• Problem:
In the listing that follows, retype every line from the first through the one containing "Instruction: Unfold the". Pictures are to be left out.

%%

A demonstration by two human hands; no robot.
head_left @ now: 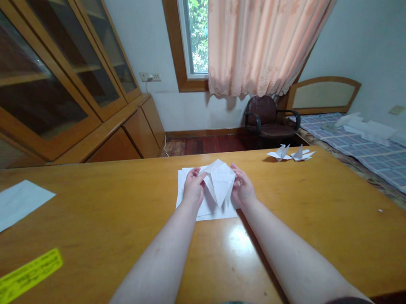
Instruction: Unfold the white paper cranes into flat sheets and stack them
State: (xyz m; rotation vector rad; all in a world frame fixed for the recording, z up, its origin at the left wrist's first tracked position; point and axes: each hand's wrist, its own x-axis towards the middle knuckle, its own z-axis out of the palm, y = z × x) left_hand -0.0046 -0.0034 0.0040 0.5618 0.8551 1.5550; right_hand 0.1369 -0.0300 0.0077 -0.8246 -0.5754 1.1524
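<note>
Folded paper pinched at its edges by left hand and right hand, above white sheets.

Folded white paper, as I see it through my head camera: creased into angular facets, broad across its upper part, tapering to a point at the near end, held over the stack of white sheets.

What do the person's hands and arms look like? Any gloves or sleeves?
No gloves on the left hand or right hand, and no watch on either wrist. The forearms are uncovered; a dark sleeve peeks in by the right elbow. Rings are too small to tell.
</note>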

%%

• Expected answer:
A demonstration by two human hands; no robot.
head_left @ now: 
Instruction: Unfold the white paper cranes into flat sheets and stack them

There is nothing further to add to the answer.